Amtmann left US Government employment in 1951, to work for Consolidated Vultee in San Diego, California, in his old role of preliminary design. He worked on the Atlas ICBM system. Following a company separation of aero and missile divisions, under the new company name of Convair he developed the P6Y flying boat for the US Navy, but they withdrew the requirement. He was also involved in the Convair series of supersonic delta-winged jets, proposing his own design for a four-engined seaplane similar to, but larger than, the Convair F2Y Sea Dart.

Made redundant in 1961, he joined General Atomic and worked on the Orion space propulsion system, which proposed using a controlled sequence of nuclear explosions to propel the spacecraft. He also worked on atomic-powered gas turbines.
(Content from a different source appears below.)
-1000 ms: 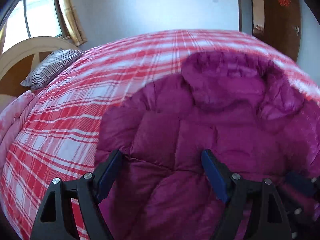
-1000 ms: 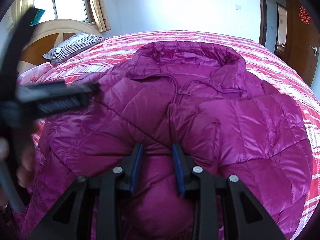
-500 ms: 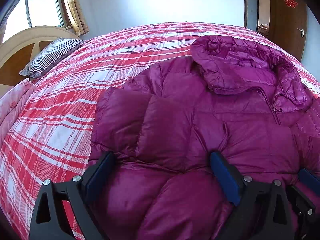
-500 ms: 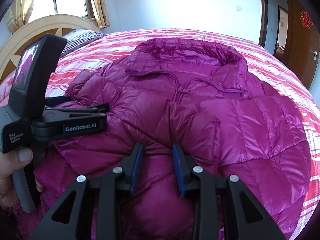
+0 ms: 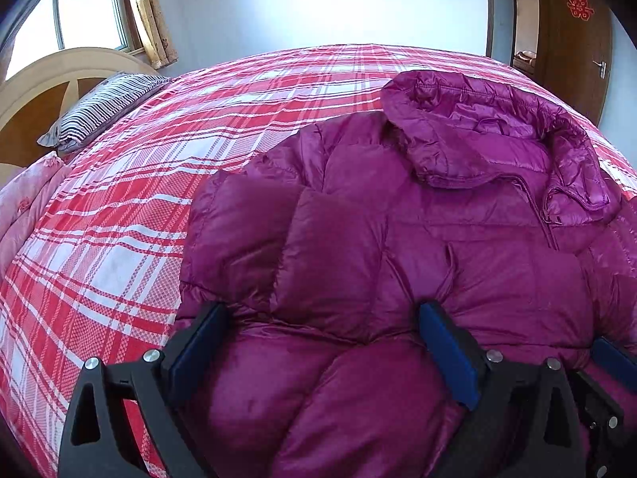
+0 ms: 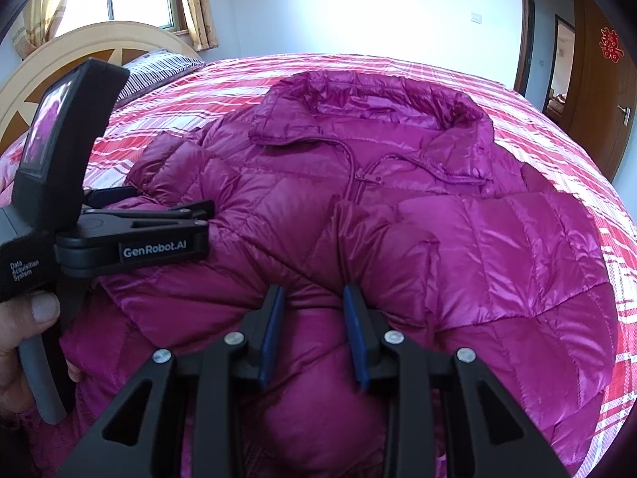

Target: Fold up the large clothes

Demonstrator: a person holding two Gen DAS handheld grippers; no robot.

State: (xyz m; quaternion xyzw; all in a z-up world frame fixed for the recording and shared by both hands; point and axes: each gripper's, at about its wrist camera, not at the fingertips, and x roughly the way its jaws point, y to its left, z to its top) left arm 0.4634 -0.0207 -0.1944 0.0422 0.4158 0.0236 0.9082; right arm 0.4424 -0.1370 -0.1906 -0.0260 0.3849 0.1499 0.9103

He moved to a small company working on nuclear fusion power in 1980, until the company closed in 1984.

==Retirement and death==
Amtmann retired in 1984, following closure of the nuclear fusion company. During his time in California he had joined a small orchestra in which he once again played the violin. He wrote up his memoirs which were published in 1988 as The Vanishing Paperclips: America's Aerospace Secret – a Personal Account. He appeared in the 1995 TV film documentary The Last Days of World War II.

Hans Amtmann died at the age of 100, on 20 February 2007.